379- Nature humaine : ce que nous dit notre histoire

... Il y a 50 000 ans déjà, des Homo Sapiens fabriquaient des parures, des bijoux, dirions-nous aujourd’hui, avec des coquillages qui avaient voyagé sur des centaines de kilomètres. C’est donc une capacité à vivre ensemble, à échanger même avec un groupe inconnu, qui explique sans doute le mieux que Sapiens se soit développé, et a colonisé toute la planète, des pôles jusqu’aux îles et aux montagnes. Cette sociabilité nous a donné le contrôle du monde. Nous avons créé des réseaux sociaux, des vrais, depuis l’âge de pierre... 

            Il y a 300 000 ans, il y avait sur Terre de nombreuses espèces d’humains : Néandertaliens, Dénisoviens, Homo Naledi, Homo Sapiens, et peut-être d’autres encore. Mais bientôt, il n’est resté qu’une seule et unique espèce, les humains actuels : Homo Sapiens. Aux quatre coins du globe, nous sommes les mêmes. Et nous sommes les seuls sur Terre depuis 25 000 ans.
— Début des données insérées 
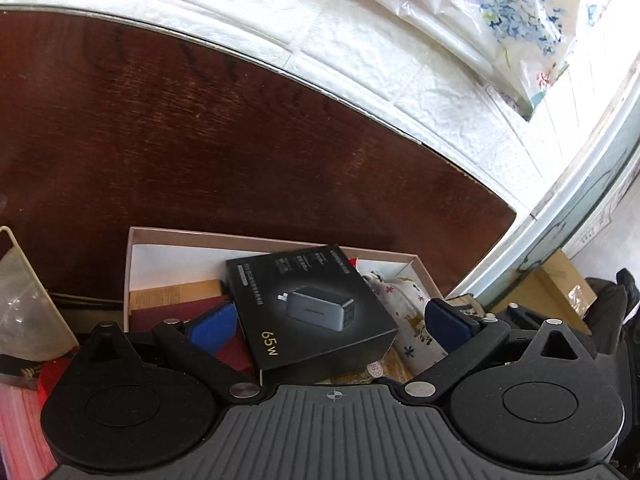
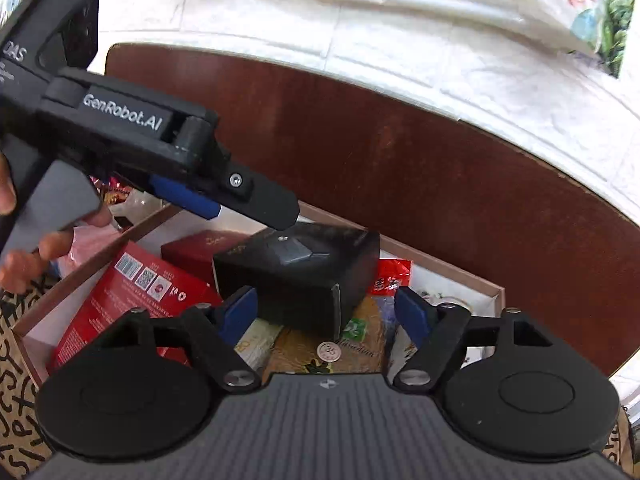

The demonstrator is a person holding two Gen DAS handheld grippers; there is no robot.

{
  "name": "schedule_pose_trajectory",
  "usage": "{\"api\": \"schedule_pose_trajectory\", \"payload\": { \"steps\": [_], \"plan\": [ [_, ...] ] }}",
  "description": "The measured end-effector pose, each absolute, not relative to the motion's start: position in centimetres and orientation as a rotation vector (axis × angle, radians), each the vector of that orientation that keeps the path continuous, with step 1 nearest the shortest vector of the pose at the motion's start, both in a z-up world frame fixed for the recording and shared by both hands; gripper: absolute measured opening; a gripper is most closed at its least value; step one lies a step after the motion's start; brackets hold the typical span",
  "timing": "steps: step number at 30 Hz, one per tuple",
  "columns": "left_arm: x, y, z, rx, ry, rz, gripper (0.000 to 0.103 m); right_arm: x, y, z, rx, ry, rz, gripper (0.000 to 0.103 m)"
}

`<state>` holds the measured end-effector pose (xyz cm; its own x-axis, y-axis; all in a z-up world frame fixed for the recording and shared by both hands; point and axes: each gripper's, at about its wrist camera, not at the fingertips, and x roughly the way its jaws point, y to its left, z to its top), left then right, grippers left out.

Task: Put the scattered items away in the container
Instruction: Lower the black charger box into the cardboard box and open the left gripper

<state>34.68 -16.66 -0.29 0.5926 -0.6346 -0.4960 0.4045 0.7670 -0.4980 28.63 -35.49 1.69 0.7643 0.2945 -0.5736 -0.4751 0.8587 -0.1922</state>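
A black 65W charger box (image 1: 312, 304) lies tilted on top of other items inside a shallow cardboard box (image 1: 256, 237) on the dark wooden table. My left gripper (image 1: 332, 322) is open, its blue pads on either side of the charger box and apart from it. In the right wrist view the charger box (image 2: 304, 276) sits in the container (image 2: 460, 276) beside a red box (image 2: 132, 300). My right gripper (image 2: 326, 312) is open just in front of the charger box. The left gripper (image 2: 256, 204) hovers above it from the left.
The container also holds a maroon case (image 2: 200, 246), a red packet (image 2: 390, 276), a patterned cloth pouch (image 1: 404, 312) and flat packets. A clear plastic cup (image 1: 24, 300) stands at the left. A patterned bag (image 2: 16, 360) is at the near left. A white wall lies behind the table.
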Motion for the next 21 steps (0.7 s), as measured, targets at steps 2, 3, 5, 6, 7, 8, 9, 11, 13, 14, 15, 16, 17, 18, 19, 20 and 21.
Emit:
{"api": "schedule_pose_trajectory", "payload": {
  "steps": [2, 3, 5, 6, 7, 8, 9, 11, 13, 14, 15, 16, 17, 18, 19, 20, 21],
  "plan": [
    [34.5, -16.6, -0.3, -0.339, 0.707, -0.613, 0.103, 29.0, -35.3, 1.4, -0.33, 0.568, 0.431, 0.07],
    [34.4, -16.6, -0.3, -0.328, 0.705, -0.611, 0.103, 29.2, -35.1, 1.2, -0.324, 0.573, 0.435, 0.068],
    [34.2, -16.7, -0.1, -0.297, 0.702, -0.606, 0.103, 29.5, -34.7, 1.0, -0.316, 0.584, 0.451, 0.066],
    [34.2, -16.8, 0.0, -0.278, 0.702, -0.602, 0.103, 29.6, -34.4, 0.9, -0.316, 0.588, 0.463, 0.066],
    [34.0, -16.8, 0.0, -0.259, 0.705, -0.597, 0.103, 29.5, -34.1, 0.8, -0.323, 0.586, 0.464, 0.07],
    [33.9, -16.7, -0.1, -0.245, 0.708, -0.593, 0.103, 29.4, -33.8, 0.7, -0.336, 0.581, 0.458, 0.071],
    [33.7, -16.7, -0.2, -0.233, 0.712, -0.586, 0.103, 29.3, -33.7, 0.7, -0.339, 0.58, 0.453, 0.072],
    [33.3, -16.3, -0.3, -0.219, 0.728, -0.566, 0.103, 29.0, -33.7, 0.8, -0.319, 0.586, 0.434, 0.073],
    [32.4, -15.8, -0.1, -0.21, 0.729, -0.555, 0.103, 28.3, -34.1, 1.3, -0.295, 0.579, 0.404, 0.087],
    [31.8, -15.4, 0.1, -0.203, 0.72, -0.55, 0.103, 27.7, -34.2, 1.8, -0.285, 0.57, 0.391, 0.091],
    [31.0, -15.1, 0.4, -0.193, 0.703, -0.55, 0.103, 27.0, -34.4, 2.3, -0.272, 0.562, 0.387, 0.095],
    [30.0, -14.8, 0.8, -0.178, 0.684, -0.55, 0.103, 26.1, -34.5, 2.8, -0.257, 0.56, 0.392, 0.097],
    [28.9, -14.5, 1.3, -0.16, 0.663, -0.548, 0.103, 25.2, -34.6, 3.4, -0.243, 0.563, 0.4, 0.099],
    [27.5, -14.2, 1.8, -0.138, 0.641, -0.543, 0.103, 24.1, -34.7, 4.1, -0.23, 0.568, 0.402, 0.101],
    [26.2, -14.1, 2.3, -0.115, 0.62, -0.531, 0.103, 23.0, -34.8, 4.6, -0.221, 0.574, 0.397, 0.102],
    [24.8, -13.9, 2.8, -0.091, 0.596, -0.519, 0.103, 21.9, -34.9, 5.0, -0.21, 0.579, 0.387, 0.102],
    [23.2, -13.8, 3.2, -0.068, 0.566, -0.513, 0.103, 20.6, -35.1, 5.3, -0.197, 0.583, 0.381, 0.102]
  ]
}}
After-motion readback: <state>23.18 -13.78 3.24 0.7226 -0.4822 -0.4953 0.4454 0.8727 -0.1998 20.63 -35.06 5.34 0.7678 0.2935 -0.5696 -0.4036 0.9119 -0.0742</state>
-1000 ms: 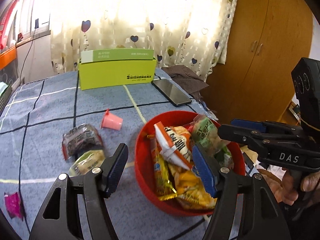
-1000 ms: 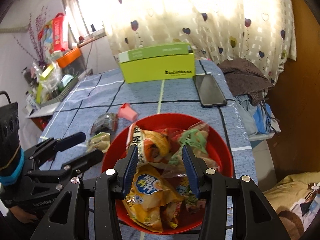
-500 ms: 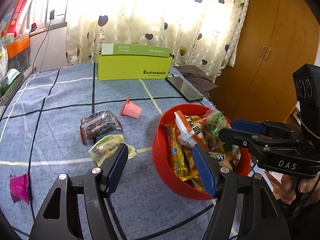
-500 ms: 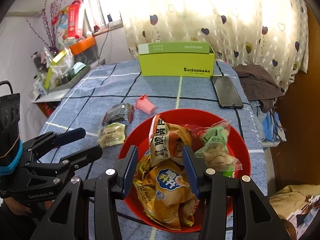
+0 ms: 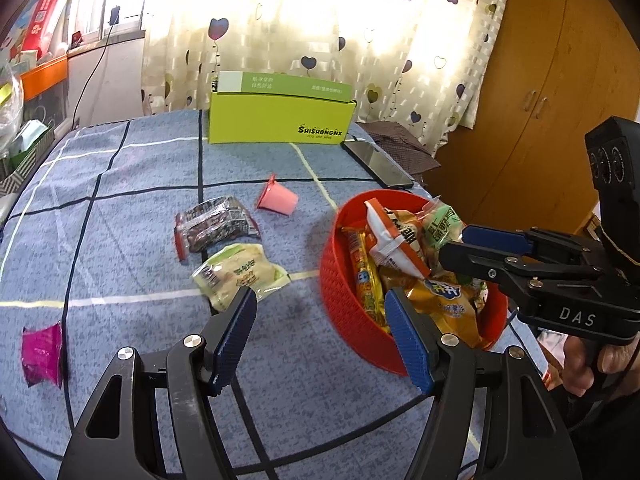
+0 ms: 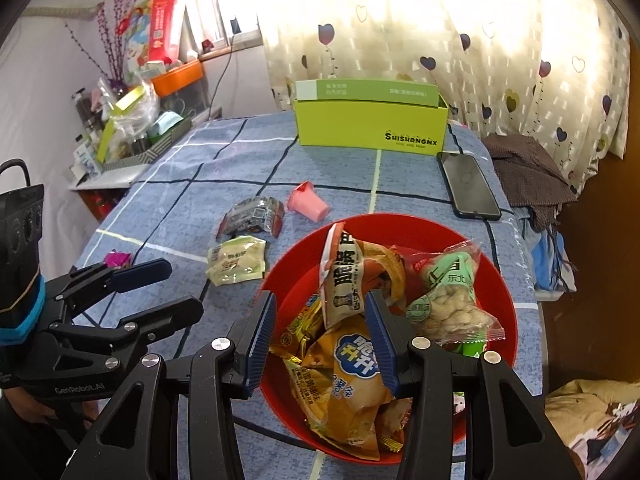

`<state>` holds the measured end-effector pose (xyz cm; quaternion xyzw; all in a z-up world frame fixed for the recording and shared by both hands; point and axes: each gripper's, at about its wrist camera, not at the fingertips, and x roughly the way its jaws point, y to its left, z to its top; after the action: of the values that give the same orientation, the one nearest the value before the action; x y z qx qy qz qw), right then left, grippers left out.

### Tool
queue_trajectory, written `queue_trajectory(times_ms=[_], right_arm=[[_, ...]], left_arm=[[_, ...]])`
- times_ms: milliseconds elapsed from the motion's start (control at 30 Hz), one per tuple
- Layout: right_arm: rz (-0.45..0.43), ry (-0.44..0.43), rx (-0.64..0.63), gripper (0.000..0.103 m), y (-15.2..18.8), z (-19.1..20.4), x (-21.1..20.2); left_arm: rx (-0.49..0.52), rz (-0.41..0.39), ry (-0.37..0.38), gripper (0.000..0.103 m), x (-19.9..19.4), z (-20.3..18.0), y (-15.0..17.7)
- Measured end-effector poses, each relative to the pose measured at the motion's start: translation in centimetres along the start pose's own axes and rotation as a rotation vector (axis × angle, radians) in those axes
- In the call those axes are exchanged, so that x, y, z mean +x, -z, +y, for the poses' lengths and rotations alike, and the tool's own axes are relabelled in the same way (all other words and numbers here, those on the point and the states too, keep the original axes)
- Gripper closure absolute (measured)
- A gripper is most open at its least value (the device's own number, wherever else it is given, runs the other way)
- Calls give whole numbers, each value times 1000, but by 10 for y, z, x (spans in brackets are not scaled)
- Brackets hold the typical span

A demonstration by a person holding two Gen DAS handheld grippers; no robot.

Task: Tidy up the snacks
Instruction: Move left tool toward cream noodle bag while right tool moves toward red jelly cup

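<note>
Both hand-held grippers, left (image 5: 320,328) and right (image 6: 320,340), hang spread and empty over the surface's near edge by the red bowl (image 6: 504,280) of snacks, likely ready for the pale packet (image 5: 240,272) lying loose beside it.

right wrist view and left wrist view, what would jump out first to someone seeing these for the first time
The red bowl, heaped with snack packets, sits at the near right of the blue checked tablecloth. Behind it a lime-green box stands before the heart-print curtain. A few loose packets and a tipped pink cup lie left of the bowl; both grippers are open.
</note>
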<state>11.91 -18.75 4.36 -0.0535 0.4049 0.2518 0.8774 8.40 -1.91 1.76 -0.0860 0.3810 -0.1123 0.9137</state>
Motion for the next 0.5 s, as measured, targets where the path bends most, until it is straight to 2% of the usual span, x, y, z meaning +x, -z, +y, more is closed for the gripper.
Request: queue_trajectory(times_ms=[500], right_arm=[[8,-14,-20,59,1,10,5]], left_arm=[[-48,4,-57,36,-9,30,11]])
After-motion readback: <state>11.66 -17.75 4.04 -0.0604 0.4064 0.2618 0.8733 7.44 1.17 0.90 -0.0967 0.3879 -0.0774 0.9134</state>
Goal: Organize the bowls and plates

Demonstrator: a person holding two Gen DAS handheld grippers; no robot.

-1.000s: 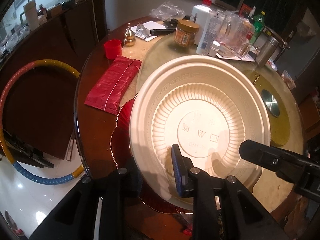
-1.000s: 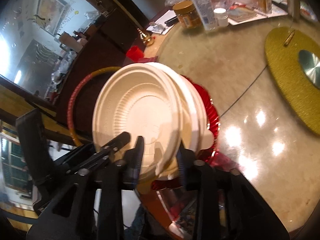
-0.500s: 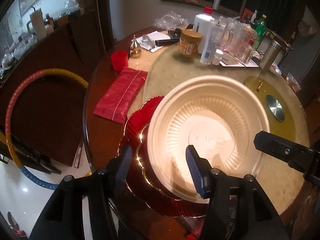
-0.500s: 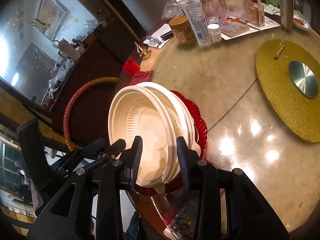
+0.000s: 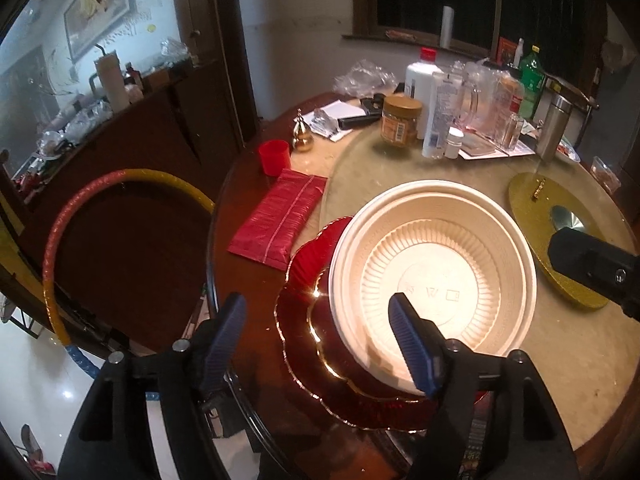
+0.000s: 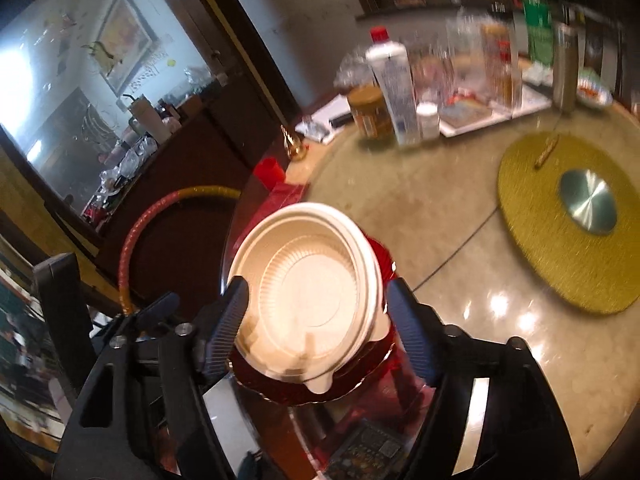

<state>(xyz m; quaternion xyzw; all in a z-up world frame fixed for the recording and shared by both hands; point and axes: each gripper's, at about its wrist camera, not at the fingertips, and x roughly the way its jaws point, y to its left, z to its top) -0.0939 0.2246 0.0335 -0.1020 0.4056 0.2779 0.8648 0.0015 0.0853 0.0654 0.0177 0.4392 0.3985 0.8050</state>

            Pourquoi, comment expliquer la disparition des autres ? Les chercheurs ont d’abord pensé à une élimination par des guerres, par la violence, par une force quelconque. Mais ça ne tenait pas. Néandertal, par exemple, était nettement plus robuste, plus fort que Sapiens.

            On a alors été voir du côté de la taille du cerveau. Mais Néandertal a un gros cerveau, comme nous. Son lobe temporal est même plus gros, ce qui lui donnait une meilleure vision que nous. Mais on a fini par trouver une différence essentielle. Si le bébé Néandertal a le même cerveau que notre bébé Sapiens, on s’aperçoit qu’en grandissant, celui du petit Sapiens devient très vite de plus en plus compliqué, et pas celui de Néandertal. Cela se voit aux empreintes que laisse le cerveau à l’intérieur du crâne.

            On s’est alors dit qu’on devrait arrêter de voir le corps lui-même, et qu’il fallait étudier la façon de vivre pour chaque espèce. Et on a réalisé que notre espèce, Sapiens, a su construire des groupes humains de plus en plus nombreux, de plus en plus compliqués. Chose que l’on ne trouve pas ailleurs.

            Si vous mettez ensemble dans un autobus un groupe de chimpanzés qui ne se connaissent pas, s’ils ne sont pas de la même famille, ils vont se battre, peut-être jusqu’à la mort. Nous, nous nous supportons. Nous avons développé une capacité à nous sentir quelque chose de commun avec un autre humain. Il nous suffit de penser qu’on est de la même région, ou qu’on a une même croyance, en un dieu, ou dans l’humain en général. Nous sommes capables de faire confiance à un inconnu, et nous pouvons communiquer, coopérer avec lui.

            En étant plus ouverts à une vie en société, en allant bien au-delà de la seule famille biologique, nous avons construit des sociétés plus fortes, et nous avons fabriqué une intelligence collective supérieure, bien supérieure à celle des individus les plus intelligents.

            Au cours du temps, l’arcade au-dessus des sourcils a diminué chez Sapiens. C’est l’indice que l’hormone de l’agressivité, la testostérone, a baissé aussi. La force du groupe social a permis de devenir moins violent. Et en échange, s’est développée la sérotonine. Et la sérotonine, elle, renforce une hormone qui pousse à l’aide sociale, l’ocytocine. Elle est transmise au nourrisson par le lait de sa mère.

            Il y a 50 000 ans déjà, des Homo Sapiens fabriquaient des parures, des bijoux, dirions-nous aujourd’hui, avec des coquillages qui avaient voyagé sur des centaines de kilomètres. C’est donc une capacité à vivre ensemble, à échanger même avec un groupe inconnu, qui explique sans doute le mieux que Sapiens se soit développé, et a colonisé toute la planète, des pôles jusqu’aux îles et aux montagnes. Cette sociabilité nous a donné le contrôle du monde. Nous avons créé des réseaux sociaux, des vrais, depuis l’âge de pierre.

            Oui, mais voilà : cette explication n’est pas du tout dans l’air du temps. Toutes les séries, tous les jeux vidéo, tous les discours qu’on entend, tout nous pousse aujourd’hui à penser que l’être humain n’est que violence, force, égoïsme, individualisme. Et qu’il faut se battre seul, et contre tous.

            Alors, qui a tort ? Une histoire de cinquante mille ans et plus ? Ou ceux qui répètent les idées de profit égoïste, d’individualisme, qui ont gagné il y a mille ou deux mille ans, quand certains ont pris le pouvoir sur les autres. Et qui, depuis, abiment, non seulement la planète, mais plus gravement sans doute, la société humaine.